The other task I need to perform is to identify the entities. I tried the SpacyR library, but it does not correctly identify the name of the organizations, so I want to train a custom NER model based on a few documents from the corpus, which I have personally validated.
How could I "spacy_extract_entity()" with custom data? Or maybe with quanteda and spacyr?
Thanks in advance.
I have done the POS task in this way. I generated a couple of functions.
suppressMessages(suppressWarnings(library(pdftools)))
suppressMessages(suppressWarnings(library(tidyverse)))
suppressMessages(suppressWarnings(library(tm)))
# load the corpus
tm_corpus <- VCorpus(DirSource(
"working_path,
pattern = ".pdf"),readerControl = list(reader = readPDF, language = 'es-419'))
# load udpipe
library(udpipe)
dl <- udpipe_download_model(language = "spanish", overwrite = FALSE)
str(dl)
udmodel_spanish <- udpipe_load_model(file = dl$file_model)

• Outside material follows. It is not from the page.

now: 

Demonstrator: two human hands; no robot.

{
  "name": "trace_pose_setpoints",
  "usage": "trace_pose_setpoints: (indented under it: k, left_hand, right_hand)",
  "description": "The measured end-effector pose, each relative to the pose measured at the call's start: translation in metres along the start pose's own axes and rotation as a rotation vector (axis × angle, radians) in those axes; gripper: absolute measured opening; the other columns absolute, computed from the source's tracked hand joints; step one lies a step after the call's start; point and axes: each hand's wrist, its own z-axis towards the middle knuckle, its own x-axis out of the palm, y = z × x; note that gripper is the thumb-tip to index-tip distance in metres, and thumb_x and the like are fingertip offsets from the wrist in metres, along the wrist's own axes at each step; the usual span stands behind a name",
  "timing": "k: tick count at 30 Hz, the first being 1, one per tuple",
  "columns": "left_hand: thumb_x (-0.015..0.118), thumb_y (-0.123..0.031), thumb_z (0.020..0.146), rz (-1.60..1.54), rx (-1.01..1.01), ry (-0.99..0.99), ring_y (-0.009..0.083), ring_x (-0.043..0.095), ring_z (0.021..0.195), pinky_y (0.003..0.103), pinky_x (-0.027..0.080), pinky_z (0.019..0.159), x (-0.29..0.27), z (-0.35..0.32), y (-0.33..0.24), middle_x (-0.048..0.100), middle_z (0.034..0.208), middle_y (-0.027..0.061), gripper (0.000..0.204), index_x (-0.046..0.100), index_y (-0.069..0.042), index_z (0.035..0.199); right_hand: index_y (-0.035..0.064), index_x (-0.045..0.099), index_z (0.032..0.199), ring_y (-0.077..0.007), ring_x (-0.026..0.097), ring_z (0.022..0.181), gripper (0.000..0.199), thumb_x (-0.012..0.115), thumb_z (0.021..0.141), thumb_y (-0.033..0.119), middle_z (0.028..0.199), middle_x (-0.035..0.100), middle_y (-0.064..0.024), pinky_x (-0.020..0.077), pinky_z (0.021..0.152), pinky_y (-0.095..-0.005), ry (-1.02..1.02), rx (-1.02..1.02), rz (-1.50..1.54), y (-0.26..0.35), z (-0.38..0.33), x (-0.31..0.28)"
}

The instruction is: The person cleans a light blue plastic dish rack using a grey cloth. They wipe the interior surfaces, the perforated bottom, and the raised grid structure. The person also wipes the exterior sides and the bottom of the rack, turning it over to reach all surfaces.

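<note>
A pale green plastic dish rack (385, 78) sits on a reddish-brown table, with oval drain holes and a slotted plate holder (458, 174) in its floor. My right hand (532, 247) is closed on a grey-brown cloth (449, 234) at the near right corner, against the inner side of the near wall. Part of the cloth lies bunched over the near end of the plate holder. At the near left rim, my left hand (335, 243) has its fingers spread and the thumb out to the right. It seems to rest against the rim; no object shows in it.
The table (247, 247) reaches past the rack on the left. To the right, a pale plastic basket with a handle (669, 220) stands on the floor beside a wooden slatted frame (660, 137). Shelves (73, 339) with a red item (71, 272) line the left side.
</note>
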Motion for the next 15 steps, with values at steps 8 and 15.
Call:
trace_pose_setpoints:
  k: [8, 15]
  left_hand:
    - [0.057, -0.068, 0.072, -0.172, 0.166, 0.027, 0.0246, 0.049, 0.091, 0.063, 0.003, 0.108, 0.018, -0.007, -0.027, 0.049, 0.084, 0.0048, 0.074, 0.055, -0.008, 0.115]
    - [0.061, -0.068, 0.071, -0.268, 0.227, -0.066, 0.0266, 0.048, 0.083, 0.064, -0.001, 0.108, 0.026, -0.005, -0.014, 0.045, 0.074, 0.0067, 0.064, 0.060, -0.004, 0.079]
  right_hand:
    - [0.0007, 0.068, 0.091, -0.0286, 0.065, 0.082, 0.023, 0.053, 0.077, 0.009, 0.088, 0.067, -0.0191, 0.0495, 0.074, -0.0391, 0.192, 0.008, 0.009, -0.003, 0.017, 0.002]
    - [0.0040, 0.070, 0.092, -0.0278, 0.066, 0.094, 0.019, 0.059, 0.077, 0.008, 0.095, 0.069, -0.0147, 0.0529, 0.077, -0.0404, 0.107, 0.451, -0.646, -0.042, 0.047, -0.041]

# functions to annotate the corpus
f_udpipe_anot <- function(n){
txt <- as.character(tm_corpus[[n]]) %>% #lista simia
unlist()
y <- udpipe_annotate(udmodel_spanish, x = txt, trace = TRUE)
y <- as.data.frame(y)
}
pinkillazo <- function(desde, hasta){
resultado <- data.frame()
for (item in desde:hasta){
print(item)
resultado <- rbind(resultado, f_udpipe_anot(item))
}
return(resultado)
}
leyes_udpipe_POS <- pinkillazo(1,13) # here I got the annotated corpus as a dataframe
To identify the named entities, I have tried this:
spacyr::spacy_initialize(model = "es_core_news_sm")
quan_corpus <- corpus(tm_corpus)
POS_df_spacyr <- spacy_parse(quan_corpus, lemma = FALSE, entity = TRUE, tag = FALSE, pos = TRUE)
organiz <- spacy_extract_entity(
quan_corpus,
output = c("data.frame", "list"),
type = c("all", "named", "extended"),
multithread = TRUE,
)
I am getting the wrong organizations' names as well as other misspecifications. With multithread, I tought that this task could easen, but it's not the case.
Upvotes: 0
Views: 191
Reputation:
If you want to train your own named entity recognition model in R, you could use R packages crfsuite and R package nametagger which are respectively Conditional Random Fields and Maximum Entropy Models which can be used alongside the udpipe annotation.
If you want deep learning models, you might have to look into torch alongside tokenisers like sentencepiece and embedding techniques like word2vec to implement your own modelling flow (e.g. BiLSTM).
Upvotes: 0